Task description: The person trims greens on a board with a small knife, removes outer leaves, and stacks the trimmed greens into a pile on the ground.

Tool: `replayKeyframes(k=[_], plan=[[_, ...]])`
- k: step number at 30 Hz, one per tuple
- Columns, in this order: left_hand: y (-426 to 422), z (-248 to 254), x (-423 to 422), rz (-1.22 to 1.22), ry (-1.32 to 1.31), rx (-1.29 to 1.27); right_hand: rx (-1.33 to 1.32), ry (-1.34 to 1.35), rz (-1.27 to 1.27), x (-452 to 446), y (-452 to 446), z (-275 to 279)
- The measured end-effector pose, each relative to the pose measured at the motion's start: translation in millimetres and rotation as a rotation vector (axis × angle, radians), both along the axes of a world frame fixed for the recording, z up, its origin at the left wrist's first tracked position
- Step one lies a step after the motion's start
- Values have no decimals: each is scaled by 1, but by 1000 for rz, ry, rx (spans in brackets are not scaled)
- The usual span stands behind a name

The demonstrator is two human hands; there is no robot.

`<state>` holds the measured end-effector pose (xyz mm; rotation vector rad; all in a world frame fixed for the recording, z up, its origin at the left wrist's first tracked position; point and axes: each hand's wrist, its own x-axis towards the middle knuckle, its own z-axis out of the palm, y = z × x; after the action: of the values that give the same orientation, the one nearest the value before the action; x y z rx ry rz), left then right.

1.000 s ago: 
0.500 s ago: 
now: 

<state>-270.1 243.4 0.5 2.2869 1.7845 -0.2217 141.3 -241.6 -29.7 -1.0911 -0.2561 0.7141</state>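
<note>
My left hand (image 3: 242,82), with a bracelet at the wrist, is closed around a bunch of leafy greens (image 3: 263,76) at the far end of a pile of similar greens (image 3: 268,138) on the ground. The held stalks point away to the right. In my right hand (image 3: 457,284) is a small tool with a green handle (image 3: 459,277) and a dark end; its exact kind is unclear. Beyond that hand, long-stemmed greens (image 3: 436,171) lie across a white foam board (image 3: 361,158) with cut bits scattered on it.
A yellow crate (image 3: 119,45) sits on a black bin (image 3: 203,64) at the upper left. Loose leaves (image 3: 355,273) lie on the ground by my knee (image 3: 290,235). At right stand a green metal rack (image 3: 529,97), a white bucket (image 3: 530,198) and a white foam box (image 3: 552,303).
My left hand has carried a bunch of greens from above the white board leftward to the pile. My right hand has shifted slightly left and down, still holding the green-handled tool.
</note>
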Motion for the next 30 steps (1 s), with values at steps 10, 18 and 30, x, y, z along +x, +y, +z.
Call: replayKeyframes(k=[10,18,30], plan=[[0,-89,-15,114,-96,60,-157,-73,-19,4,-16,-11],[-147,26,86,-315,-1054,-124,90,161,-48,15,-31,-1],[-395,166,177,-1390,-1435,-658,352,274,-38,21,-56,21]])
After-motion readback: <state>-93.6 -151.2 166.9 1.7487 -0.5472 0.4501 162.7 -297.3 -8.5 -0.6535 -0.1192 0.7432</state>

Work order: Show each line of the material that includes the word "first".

Exercise response:
- The measured end-effector pose, each relative to the pose measured at the motion's start: translation in millimetres and rotation as a rotation vector (axis × angle, radians), both along the axes of a world frame fixed for the recording, z up, its origin at the left wrist's first tracked position
`<state>` holds the measured end-effector pose (xyz mm; rotation vector rad; all in a world frame fixed for the recording, z up, its origin at the left wrist's first tracked position; point and axes: each hand's wrist, its own x-axis towards the middle knuckle, its own z-axis out of the palm, y = z × x; after the action: of the values that give the same orientation, the one nearest the value before the action; x y z rx ry rz), left then right.

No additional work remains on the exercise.